Would you repeat exactly the part of the listing below that runs from the line containing "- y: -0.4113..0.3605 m" down to the line containing "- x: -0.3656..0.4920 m", inclusive, and nothing else?

> _Excerpted records_

────────────────

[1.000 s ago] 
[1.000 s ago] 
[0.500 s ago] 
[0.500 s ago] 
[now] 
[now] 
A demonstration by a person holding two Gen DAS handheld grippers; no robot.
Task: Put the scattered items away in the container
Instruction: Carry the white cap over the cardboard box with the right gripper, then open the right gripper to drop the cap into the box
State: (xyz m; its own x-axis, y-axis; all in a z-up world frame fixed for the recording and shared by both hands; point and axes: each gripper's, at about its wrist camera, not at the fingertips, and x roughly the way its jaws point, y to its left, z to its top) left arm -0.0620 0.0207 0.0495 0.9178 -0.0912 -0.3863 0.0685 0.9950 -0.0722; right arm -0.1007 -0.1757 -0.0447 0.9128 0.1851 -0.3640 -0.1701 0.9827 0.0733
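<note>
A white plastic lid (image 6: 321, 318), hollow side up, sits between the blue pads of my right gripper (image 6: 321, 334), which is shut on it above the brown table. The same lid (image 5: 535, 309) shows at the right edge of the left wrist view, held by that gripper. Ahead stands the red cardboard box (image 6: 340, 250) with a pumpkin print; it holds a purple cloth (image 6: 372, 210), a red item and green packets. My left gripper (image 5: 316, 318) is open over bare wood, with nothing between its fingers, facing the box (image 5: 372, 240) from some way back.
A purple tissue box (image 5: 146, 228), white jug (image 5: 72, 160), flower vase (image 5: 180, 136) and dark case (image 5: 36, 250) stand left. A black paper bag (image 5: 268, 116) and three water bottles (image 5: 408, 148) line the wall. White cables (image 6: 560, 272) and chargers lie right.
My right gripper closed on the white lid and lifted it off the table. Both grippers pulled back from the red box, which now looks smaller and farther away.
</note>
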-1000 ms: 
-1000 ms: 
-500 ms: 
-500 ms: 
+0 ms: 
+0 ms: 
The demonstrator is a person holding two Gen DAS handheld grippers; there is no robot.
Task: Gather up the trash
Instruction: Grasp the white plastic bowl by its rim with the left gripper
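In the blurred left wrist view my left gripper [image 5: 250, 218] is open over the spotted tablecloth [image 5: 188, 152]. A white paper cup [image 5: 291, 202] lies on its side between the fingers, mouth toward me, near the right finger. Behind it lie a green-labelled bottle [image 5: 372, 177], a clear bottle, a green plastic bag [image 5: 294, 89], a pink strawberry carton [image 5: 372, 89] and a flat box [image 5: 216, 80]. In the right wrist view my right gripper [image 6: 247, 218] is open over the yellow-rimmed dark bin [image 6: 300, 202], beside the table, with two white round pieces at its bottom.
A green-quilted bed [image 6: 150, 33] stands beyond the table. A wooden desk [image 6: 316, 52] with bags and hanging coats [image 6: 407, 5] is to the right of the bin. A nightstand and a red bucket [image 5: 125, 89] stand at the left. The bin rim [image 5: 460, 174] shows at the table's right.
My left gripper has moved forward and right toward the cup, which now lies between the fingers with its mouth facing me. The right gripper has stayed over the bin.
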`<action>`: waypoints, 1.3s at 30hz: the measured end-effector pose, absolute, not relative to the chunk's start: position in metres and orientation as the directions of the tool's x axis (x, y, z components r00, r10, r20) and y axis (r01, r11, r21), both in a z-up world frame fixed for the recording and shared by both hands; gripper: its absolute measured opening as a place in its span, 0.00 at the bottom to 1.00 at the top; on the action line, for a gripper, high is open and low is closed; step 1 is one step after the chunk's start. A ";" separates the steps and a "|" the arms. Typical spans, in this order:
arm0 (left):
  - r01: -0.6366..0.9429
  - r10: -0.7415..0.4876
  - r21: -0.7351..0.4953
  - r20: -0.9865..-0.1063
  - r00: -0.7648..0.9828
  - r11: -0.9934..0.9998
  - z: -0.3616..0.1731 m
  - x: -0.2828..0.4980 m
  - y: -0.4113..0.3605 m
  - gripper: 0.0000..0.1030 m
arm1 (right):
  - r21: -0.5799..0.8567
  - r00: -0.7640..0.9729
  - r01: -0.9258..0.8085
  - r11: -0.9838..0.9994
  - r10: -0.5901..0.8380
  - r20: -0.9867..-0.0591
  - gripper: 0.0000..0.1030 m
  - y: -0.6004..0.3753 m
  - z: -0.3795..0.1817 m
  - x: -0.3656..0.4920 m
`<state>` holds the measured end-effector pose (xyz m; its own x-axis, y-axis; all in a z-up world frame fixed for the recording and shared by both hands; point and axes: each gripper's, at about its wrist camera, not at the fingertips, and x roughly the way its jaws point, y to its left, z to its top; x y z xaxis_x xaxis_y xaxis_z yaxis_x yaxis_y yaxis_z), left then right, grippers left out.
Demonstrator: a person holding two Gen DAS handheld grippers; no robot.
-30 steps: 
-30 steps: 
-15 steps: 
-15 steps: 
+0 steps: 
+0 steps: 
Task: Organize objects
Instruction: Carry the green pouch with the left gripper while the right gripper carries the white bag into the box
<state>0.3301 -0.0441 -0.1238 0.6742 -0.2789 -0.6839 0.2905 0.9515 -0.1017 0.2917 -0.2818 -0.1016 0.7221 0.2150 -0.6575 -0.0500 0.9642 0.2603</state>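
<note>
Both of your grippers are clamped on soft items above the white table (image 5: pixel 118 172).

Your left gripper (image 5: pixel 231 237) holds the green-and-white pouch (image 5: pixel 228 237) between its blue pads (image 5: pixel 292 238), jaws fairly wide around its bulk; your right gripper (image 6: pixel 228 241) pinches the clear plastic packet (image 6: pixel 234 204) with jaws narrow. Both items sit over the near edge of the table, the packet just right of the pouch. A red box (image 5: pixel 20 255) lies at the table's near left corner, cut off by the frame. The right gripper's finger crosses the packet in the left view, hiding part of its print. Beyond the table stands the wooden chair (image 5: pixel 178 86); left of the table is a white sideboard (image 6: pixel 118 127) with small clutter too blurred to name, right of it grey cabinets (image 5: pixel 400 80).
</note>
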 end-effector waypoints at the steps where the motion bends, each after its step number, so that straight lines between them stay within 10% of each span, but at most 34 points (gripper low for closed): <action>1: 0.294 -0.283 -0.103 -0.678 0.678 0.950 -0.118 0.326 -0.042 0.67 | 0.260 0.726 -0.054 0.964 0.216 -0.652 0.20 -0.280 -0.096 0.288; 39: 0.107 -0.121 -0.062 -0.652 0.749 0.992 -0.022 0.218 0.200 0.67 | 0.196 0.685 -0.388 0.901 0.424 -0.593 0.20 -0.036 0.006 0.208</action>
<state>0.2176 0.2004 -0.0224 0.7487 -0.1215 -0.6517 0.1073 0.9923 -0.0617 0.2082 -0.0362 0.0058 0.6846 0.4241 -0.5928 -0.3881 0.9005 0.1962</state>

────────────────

> _Task output_
  - y: -0.4113..0.3605 m
  - gripper: 0.0000..0.1030 m
arm1 (right):
  - r21: -0.5799..0.8567
  - r00: -0.7640..0.9729
  - r01: -0.9258..0.8085
  - r11: -0.9838..0.9994
  - r10: -0.5901..0.8380
  - r20: -0.9867..-0.0591
  - gripper: 0.0000..0.1030 m
  - y: -0.6004..0.3753 m
  - z: -0.3795..0.1817 m
  - x: -0.3656..0.4920 m

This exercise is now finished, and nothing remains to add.